# THE PROBLEM:
Lines from the beginning of the data below through the one containing "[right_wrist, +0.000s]" are to be printed exactly as they appear.

Data entries
----------------
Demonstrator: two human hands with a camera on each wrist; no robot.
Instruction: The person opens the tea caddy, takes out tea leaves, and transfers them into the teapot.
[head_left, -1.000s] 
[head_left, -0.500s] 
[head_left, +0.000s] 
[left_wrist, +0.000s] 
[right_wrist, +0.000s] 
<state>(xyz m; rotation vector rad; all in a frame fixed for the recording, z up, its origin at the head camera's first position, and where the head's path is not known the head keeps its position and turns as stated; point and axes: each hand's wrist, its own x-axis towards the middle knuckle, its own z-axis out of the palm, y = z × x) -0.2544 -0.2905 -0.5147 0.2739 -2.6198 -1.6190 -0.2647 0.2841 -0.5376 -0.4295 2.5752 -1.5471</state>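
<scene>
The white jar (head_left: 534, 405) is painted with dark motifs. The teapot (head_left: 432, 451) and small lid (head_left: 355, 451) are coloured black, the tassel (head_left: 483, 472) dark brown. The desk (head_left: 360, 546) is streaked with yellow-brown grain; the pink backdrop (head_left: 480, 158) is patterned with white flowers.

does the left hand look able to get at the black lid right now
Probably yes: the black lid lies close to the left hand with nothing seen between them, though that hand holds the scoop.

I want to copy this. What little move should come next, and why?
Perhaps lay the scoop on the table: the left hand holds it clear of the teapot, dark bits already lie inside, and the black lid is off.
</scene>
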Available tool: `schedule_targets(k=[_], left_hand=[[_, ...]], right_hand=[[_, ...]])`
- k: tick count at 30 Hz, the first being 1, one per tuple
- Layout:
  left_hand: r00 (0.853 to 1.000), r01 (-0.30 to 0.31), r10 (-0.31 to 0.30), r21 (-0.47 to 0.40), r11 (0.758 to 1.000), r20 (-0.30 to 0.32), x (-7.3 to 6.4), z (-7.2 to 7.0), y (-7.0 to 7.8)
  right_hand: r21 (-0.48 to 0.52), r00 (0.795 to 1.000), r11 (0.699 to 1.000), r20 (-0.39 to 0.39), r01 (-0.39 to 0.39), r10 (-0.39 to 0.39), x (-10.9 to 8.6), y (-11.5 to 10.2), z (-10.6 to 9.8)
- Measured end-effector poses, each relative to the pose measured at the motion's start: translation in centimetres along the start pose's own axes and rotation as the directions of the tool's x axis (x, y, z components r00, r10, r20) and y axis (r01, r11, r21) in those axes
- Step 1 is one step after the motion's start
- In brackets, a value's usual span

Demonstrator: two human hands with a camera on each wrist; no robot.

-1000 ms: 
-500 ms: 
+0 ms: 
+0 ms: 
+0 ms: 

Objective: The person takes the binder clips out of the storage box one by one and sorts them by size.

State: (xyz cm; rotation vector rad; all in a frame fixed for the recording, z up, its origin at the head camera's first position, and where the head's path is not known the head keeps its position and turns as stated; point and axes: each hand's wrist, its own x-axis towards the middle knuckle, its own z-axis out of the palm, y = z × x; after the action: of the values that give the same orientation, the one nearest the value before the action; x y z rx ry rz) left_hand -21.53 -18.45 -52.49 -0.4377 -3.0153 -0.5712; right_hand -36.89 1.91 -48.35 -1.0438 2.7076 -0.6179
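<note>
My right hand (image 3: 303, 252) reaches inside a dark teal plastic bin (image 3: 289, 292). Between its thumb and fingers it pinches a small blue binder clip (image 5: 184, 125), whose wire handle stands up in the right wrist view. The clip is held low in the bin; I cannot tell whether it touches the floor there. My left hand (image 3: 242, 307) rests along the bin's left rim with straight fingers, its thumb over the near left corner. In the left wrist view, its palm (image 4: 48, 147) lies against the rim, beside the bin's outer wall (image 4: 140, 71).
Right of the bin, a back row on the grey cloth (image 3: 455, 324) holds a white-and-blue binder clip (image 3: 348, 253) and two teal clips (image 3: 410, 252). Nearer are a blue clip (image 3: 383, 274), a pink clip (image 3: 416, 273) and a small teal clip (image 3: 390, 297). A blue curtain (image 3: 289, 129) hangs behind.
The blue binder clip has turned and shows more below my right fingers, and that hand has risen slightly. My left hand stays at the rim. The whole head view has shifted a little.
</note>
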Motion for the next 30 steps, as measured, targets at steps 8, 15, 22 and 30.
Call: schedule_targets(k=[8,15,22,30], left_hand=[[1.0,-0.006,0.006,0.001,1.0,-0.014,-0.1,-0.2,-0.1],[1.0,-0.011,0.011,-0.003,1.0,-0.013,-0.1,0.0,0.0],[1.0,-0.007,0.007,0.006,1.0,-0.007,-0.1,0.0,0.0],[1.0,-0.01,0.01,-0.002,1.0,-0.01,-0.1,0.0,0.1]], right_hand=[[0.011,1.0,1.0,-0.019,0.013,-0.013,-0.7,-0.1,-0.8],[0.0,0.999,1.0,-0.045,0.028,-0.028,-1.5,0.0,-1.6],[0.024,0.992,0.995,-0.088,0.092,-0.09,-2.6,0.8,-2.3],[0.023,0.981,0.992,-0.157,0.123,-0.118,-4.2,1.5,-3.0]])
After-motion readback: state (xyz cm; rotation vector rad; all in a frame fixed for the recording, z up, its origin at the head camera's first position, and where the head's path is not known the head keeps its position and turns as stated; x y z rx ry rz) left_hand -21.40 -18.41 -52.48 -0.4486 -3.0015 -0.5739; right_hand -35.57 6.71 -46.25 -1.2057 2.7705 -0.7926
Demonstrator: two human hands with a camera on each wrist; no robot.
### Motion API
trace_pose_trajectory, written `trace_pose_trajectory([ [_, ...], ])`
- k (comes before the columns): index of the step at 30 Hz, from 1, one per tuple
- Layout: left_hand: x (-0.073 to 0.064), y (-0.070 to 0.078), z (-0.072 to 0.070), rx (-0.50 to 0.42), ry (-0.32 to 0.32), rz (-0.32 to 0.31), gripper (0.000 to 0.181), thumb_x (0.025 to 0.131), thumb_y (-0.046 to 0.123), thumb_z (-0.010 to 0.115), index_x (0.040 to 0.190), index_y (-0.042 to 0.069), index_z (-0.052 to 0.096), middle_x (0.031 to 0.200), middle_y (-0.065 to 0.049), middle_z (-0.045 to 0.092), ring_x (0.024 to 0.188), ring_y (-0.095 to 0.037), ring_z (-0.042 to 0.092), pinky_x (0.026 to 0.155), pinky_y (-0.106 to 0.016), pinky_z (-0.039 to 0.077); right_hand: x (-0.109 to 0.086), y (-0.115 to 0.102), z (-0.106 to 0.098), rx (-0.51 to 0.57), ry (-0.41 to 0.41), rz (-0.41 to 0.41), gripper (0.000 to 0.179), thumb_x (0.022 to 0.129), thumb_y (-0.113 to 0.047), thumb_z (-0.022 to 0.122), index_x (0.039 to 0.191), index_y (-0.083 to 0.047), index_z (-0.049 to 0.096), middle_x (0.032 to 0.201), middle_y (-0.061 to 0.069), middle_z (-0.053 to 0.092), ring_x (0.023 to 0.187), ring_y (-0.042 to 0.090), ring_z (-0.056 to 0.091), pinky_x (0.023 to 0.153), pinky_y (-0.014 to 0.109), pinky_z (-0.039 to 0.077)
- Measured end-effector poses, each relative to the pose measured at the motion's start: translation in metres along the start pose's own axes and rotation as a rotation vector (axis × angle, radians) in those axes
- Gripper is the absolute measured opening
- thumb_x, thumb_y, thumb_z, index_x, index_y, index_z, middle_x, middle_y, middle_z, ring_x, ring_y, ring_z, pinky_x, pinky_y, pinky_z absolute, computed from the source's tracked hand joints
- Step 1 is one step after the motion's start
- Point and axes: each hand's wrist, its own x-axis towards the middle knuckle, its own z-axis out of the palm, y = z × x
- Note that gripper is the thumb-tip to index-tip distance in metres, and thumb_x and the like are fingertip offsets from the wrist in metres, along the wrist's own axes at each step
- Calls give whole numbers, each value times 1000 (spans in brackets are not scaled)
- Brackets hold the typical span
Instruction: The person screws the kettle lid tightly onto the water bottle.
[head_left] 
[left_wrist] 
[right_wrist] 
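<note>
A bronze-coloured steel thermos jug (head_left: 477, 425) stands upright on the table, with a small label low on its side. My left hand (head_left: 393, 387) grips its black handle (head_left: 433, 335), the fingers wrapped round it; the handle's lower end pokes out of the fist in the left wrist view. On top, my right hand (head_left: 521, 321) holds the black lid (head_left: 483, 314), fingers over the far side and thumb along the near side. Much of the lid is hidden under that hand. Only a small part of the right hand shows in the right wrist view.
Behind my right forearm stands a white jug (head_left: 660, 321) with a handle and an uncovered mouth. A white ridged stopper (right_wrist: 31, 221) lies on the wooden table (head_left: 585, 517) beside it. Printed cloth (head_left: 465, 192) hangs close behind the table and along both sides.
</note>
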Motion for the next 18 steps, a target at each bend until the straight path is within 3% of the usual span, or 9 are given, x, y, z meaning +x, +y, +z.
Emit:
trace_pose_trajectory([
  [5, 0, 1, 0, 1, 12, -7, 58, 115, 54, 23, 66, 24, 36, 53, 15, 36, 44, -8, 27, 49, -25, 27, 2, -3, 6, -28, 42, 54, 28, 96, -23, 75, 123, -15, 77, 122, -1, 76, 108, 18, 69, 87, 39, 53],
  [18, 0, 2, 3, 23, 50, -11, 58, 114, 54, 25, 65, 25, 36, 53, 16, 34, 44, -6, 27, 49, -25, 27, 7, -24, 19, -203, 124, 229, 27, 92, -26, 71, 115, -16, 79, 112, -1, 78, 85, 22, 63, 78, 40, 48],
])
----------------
# RESULT BELOW:
Demonstrator: two human hands with a camera on each wrist; no robot.
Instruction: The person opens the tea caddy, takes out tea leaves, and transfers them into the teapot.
[head_left, -1.000s] 
[head_left, -0.500s] 
[head_left, +0.000s] 
[left_wrist, +0.000s] 
[right_wrist, +0.000s] 

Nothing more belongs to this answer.